* Task requirements *
Find the number of lines in these records where the word "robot" appears. Reply with that number and nothing more.

* Stored entries *
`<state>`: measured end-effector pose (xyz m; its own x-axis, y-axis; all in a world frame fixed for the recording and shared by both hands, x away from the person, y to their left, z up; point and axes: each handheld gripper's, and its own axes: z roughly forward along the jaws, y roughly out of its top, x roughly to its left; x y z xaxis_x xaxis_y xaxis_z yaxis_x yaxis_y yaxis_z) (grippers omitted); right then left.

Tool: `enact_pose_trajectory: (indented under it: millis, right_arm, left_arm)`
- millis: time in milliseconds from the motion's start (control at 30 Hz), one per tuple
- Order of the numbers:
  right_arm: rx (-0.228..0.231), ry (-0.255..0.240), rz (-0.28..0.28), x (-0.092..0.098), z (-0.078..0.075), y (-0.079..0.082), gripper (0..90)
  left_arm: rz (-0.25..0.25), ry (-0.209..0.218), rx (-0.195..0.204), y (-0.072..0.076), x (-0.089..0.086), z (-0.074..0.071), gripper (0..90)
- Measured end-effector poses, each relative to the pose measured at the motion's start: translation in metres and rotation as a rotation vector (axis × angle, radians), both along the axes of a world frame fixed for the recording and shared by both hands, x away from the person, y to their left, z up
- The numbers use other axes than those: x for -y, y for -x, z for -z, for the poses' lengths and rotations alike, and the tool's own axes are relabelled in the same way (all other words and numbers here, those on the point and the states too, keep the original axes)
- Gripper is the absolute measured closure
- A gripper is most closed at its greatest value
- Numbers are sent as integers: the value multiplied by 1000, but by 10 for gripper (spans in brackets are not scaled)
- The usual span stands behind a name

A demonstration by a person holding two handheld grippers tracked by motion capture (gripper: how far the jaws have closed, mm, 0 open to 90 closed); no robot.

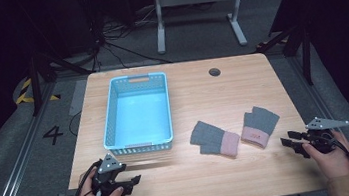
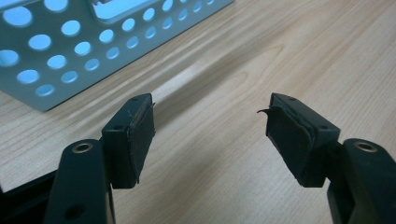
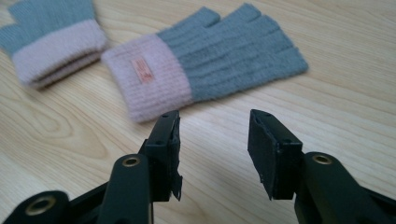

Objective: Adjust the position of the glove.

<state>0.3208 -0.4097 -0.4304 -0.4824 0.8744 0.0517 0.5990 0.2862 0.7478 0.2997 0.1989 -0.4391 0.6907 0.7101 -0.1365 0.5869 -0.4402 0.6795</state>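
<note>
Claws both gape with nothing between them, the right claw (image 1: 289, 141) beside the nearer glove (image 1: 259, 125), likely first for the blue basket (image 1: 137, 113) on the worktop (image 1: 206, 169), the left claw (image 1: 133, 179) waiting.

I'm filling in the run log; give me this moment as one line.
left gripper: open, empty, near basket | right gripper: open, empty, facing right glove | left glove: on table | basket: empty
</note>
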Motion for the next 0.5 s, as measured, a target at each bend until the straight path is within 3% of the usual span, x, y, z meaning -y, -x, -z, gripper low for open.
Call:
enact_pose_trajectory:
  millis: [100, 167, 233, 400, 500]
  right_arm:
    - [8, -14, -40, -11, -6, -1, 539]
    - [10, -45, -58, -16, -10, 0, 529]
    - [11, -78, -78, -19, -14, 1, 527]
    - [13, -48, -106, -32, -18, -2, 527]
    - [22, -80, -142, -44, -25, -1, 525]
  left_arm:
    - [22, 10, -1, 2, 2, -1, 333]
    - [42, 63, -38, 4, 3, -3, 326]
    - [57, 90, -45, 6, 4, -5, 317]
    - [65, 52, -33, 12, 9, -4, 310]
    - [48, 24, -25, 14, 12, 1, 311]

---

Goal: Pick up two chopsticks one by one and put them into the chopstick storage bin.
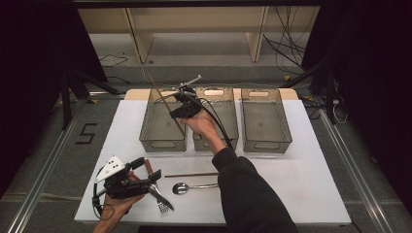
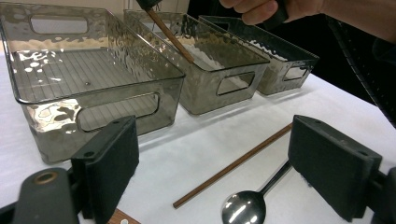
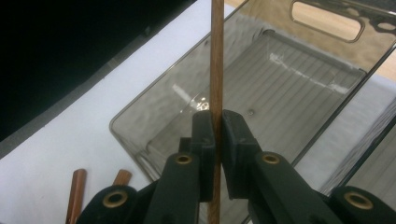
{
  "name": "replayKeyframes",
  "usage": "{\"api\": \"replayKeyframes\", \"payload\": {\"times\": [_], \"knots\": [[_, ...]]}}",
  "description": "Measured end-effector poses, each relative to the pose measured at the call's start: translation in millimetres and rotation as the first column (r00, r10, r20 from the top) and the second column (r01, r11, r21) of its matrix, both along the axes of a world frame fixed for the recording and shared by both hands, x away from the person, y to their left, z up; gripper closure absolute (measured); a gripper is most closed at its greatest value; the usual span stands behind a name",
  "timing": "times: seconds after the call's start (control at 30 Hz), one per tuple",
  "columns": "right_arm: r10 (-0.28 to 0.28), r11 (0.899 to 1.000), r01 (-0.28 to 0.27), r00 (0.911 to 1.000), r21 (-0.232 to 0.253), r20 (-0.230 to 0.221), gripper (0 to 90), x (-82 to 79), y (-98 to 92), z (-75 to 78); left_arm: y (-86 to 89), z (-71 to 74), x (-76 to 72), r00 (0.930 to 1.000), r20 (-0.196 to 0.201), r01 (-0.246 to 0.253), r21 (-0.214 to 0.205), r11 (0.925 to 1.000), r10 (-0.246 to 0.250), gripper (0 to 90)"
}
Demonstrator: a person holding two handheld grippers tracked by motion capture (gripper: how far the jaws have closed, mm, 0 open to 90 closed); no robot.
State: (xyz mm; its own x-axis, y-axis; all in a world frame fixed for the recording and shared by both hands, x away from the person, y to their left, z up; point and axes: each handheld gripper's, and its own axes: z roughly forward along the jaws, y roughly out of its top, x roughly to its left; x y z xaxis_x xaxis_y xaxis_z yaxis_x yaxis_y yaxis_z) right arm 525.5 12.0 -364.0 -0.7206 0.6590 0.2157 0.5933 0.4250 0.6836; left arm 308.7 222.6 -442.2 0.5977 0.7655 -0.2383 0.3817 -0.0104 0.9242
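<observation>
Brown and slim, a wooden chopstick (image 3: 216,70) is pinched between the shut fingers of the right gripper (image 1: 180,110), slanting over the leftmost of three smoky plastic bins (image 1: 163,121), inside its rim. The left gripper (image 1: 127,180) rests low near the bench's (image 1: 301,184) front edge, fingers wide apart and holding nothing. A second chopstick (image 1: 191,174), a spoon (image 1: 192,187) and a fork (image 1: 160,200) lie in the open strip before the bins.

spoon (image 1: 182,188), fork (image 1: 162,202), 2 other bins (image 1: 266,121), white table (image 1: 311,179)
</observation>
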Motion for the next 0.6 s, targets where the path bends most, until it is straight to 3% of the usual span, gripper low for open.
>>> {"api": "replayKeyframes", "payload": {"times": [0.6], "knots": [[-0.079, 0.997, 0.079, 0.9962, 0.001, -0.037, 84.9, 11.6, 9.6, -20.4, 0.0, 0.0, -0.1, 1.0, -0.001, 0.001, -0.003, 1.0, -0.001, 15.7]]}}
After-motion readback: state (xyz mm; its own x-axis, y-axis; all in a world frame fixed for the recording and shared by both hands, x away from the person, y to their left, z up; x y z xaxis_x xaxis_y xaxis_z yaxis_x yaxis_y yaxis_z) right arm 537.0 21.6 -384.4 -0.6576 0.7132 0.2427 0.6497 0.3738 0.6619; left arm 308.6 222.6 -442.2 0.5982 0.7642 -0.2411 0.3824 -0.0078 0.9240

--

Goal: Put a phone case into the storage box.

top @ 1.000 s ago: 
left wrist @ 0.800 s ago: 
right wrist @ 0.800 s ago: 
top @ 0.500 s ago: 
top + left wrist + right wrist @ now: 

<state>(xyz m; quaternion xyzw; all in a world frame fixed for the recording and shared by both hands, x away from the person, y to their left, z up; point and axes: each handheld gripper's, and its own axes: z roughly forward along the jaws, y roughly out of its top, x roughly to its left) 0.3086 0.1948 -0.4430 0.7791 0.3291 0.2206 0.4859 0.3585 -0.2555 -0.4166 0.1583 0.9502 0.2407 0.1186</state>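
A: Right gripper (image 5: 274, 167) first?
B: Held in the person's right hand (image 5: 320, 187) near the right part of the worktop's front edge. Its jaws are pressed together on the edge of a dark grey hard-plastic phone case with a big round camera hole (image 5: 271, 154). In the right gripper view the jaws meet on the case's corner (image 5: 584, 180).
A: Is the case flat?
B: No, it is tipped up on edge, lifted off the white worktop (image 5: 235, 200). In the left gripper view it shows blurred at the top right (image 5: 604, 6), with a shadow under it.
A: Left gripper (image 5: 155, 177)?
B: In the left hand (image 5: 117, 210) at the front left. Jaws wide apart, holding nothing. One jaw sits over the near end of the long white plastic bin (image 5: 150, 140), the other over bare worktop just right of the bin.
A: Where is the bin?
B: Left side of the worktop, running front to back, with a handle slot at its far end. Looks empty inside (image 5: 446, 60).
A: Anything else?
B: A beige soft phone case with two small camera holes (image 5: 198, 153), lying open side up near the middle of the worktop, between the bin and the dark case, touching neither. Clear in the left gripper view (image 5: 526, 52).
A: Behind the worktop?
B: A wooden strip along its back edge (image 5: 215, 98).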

* Task response *
2